(May"pole`) n. A tall pole erected in an open place and wreathed with flowers, about which the
rustic May-day sports were had.
(May"pop) n. [Perh. corrupt. fr. maracock.] (Bot.) The edible fruit of a passion flower, especially
that of the North American Passiflora incarnata, an oval yellowish berry as large as a small apple.
(May"weed`) n. (Bot.) (a) A composite plant having a strong odor; dog's fennel. It is a native
of Europe, now common by the roadsides in the United States. (b) The feverfew.
(Ma*za"ma Ma*za"me) n. (Zoöl.) A goatlike antelope (Haplocerus montanus) which inhabits
the Rocky Mountains, frequenting the highest parts; called also mountain goat.
(Maz"ard) n. [Cf. F. merise a wild cherry.] (Bot.) A kind of small black cherry.
(Maz"ard), n. [Prob. fr. mazer, the head being compared to a large goblet.] The jaw; the head
or skull. [Obs.] Shak.
(Maz"ard), v. t., To knock on the head. [Obs.]
Mazarine Bible, the first Bible, and perhaps the first complete book, printed with movable metal types;
printed by Gutenberg at Mentz, 1450-55; so called because a copy was found in the Mazarine Library,
at Paris, about 1760. Mazarine blue, a deep blue color, named in honor of Cardinal Mazarin.
(Maz`a*rine") a. Of or pertaining to Cardinal Mazarin, prime minister of France, 1643-1661.
(Maz`a*rine"), n. Mazarine blue.
(Maz"de*an) a. Of or pertaining to Ahura-Mazda, or Ormuzd, the beneficent deity in the Zoroastrian
dualistic system; hence, Zoroastrian.
(Maz"de*ism) n. The Zoroastrian religion.
(Maze) n. [OE. mase; cf. OE. masen to confuse, puzzle, Norweg. masast to fall into a slumber,
masa to be continually busy, prate, chatter, Icel. masa to chatter, dial. Sw. masa to bask, be slow,
work slowly and lazily, mas slow, lazy.]
1. A wild fancy; a confused notion. [Obs.] Chaucer.
2. Confusion of thought; perplexity; uncertainty; state of bewilderment.
3. A confusing and baffling network, as of paths or passages; an intricacy; a labyrinth. "Quaint mazes on
the wanton green." Shak.
Or down the tempting maze of Shawford brook.Wordaworth.

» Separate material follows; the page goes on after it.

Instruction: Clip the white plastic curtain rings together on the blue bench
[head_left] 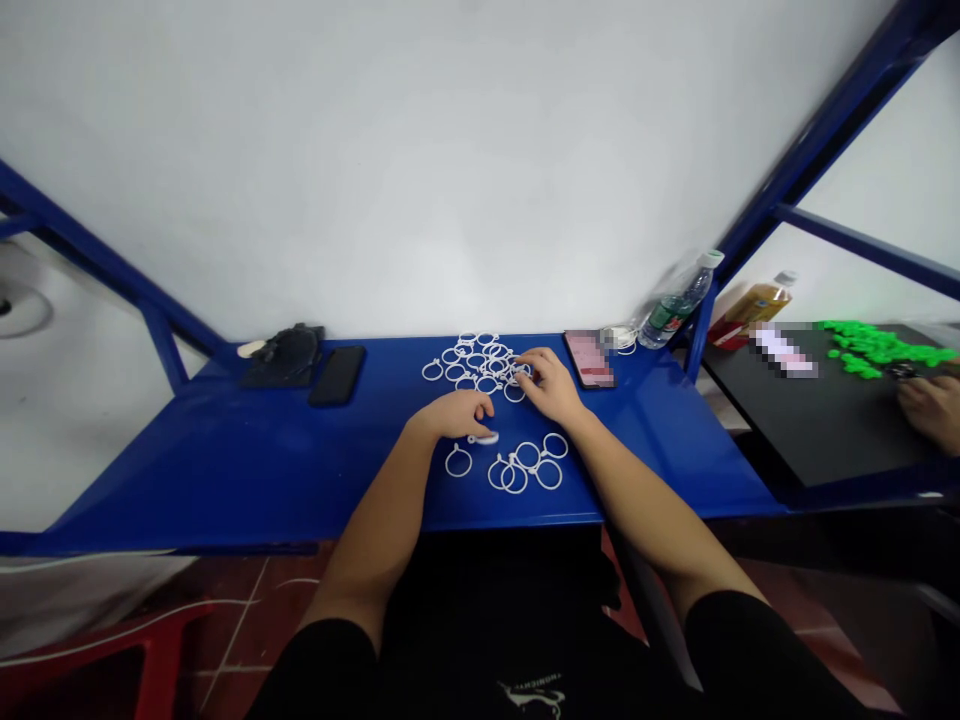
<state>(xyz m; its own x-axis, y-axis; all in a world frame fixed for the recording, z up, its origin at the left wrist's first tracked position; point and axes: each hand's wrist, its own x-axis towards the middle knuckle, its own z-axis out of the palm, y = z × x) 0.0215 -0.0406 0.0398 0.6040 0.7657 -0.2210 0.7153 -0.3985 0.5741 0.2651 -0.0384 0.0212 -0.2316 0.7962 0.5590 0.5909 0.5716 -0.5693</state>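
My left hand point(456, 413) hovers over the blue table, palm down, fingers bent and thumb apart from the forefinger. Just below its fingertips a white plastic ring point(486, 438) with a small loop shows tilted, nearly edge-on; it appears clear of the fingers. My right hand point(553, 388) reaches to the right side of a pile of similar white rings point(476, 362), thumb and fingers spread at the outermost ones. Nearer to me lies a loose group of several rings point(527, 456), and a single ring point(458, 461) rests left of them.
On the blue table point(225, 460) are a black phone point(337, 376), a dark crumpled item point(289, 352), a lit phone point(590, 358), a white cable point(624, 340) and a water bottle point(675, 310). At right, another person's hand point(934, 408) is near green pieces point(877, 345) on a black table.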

The ways of Heaven are dark and intricate,Addison.
Puzzled with mazes, and perplexed with error.
Syn. Labyrinth; intricacy. See Labyrinth.
(Maze) v. t. [imp. & p. p. Mazed ; p. pr. & vb. n. Mazing.] To perplex greatly; to bewilder; to
astonish and confuse; to amaze. South.
(Maze), v. i. To be bewildered. [Obs.] Chaucer.
(Maz"ed*ness) n. The condition of being mazed; confusion; astonishment. [Obs.] Chaucer.
(Maze"ful) a. Mazy. [Obs.] Sir P. Sidney.